Consider a function e(t) such that e(0) = A and e′(t) = eα −βt, β > 0, for t ≥ 0. It follows that

$$ e(t)=A+B\left(1-{e}^{-\alpha t}\right), $$

where B = eα/β Taking t = 0 to correspond to the late 1990’s, we have A = 80.6 and our empirical estimates can be translated to values α = −1.8472 and β = 0.01151, which imply that B = 13.7. Under this model the average life expectancy of the 18 countries would never exceed 80.6 + 13.7 = 94.3 years. For the year 2050 we would get the value 80.6 + 6.2 = 86.8, for example. (The increase here is slightly larger than the 5.9 years given above, because the starting period is earlier.)

To complement the above point estimates we note that by using the so-called delta-method (e.g., Rao 1973, 385–6) we can compute a standard error for the estimate of B, as 9.4 years. Thus a 95% confidence interval for the additional improvement is quite wide, approximately 13.7 ± 18.4 years. From this, the 95% upper limit for the average life expectancy of the 18 countries would be about 94.3 + 18.4 = 112.7 years. Of course, even under this model, individual people can live much longer.

Figure 15.6 has a graph of the past data together with a point forecast until the late 2040’s.
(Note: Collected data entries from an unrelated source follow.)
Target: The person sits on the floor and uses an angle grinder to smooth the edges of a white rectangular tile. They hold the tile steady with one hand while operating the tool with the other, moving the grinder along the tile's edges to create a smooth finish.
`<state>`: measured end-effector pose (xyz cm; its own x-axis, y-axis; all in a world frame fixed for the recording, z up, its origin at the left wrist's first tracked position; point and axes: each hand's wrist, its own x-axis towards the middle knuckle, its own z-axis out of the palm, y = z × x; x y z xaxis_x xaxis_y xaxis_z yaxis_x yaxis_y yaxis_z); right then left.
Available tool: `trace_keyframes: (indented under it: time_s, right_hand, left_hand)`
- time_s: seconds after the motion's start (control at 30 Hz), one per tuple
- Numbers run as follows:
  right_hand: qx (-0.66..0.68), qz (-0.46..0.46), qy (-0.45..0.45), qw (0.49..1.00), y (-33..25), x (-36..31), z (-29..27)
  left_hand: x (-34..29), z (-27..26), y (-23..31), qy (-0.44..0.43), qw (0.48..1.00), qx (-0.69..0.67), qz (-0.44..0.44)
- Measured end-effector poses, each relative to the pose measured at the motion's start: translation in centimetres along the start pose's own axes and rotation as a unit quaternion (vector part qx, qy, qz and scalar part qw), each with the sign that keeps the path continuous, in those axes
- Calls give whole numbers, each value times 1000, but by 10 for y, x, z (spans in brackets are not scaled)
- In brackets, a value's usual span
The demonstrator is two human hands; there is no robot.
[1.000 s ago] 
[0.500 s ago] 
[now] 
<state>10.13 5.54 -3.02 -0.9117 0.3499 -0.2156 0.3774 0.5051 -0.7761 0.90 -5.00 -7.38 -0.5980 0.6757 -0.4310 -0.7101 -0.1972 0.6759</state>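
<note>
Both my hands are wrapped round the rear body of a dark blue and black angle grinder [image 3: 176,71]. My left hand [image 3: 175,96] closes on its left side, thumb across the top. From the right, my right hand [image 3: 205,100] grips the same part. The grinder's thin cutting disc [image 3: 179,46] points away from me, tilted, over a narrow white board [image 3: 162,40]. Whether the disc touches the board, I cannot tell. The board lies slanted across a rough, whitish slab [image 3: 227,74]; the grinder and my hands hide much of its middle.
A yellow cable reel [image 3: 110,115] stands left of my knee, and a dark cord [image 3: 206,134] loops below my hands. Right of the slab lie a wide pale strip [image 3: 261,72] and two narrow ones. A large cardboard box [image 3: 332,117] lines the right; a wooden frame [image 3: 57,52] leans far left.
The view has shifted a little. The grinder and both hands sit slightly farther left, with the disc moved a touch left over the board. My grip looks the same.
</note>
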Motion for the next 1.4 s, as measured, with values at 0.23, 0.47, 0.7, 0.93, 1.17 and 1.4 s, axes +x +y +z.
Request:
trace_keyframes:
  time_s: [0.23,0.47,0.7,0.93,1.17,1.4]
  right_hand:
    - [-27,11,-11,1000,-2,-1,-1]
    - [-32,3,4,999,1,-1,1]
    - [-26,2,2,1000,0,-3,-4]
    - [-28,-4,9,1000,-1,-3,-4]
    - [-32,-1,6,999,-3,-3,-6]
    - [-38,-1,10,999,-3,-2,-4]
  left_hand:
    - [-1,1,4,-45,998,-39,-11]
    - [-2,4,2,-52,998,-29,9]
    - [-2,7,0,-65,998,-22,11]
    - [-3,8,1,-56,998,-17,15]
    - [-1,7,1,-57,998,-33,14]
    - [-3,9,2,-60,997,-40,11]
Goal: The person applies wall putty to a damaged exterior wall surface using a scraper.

Visually, the slight concavity smoothly continues from the past data to the point forecast.

Fig. 15.6
figure 6

Average life expectancy of the 18 countries in 1950–2000 continued with a forecast based on an exponential trend in annual improvements for 2001–2050

5 Concluding Remarks

We have investigated statistically the possible use of the best-practice life expectancy as an aid in forecasting the life expectancy of industrialized countries. The evidence shows that during the past 50 years this would have been overly optimistic. The results do not preclude the possibility that in the longer term a comparison to the best practice line might prove to be useful, but beliefs concerning this cannot be based on statistical analyses of the type we have conducted. Instead, arguments concerning processes, whose effects have not manifested themselves yet, are required.

Better fits would have been provided by models that incorporate the slowing down of improvement in life expectancy, among the countries studied. A model that assumed a geometric slowing down leads to an absolute upper bound for life expectancy, but estimates about this upper bound are statistically quite uncertain. The validity of such a model cannot be ascertained based on the short data period we consider.

Independently of whether life expectancy turns out to be approximately linear or concave (or convex!) in the long run, there may well be other periods besides the latter part of the twentieth century, in which groups of countries veer off the trend for decades. From the perspective of individual countries this possibility would have to be allowed in the construction of prediction intervals.

In case one is not willing to choose an appropriate model at all, one can try to assign probabilities to each model, and do model averaging (Draper 1995). This approach has the advantage of leading to more honest prediction intervals, as it does not condition on a particular choice, but the disadvantage is that it requires the assignment of probabilities. It may be difficult to achieve a consensus on the latter.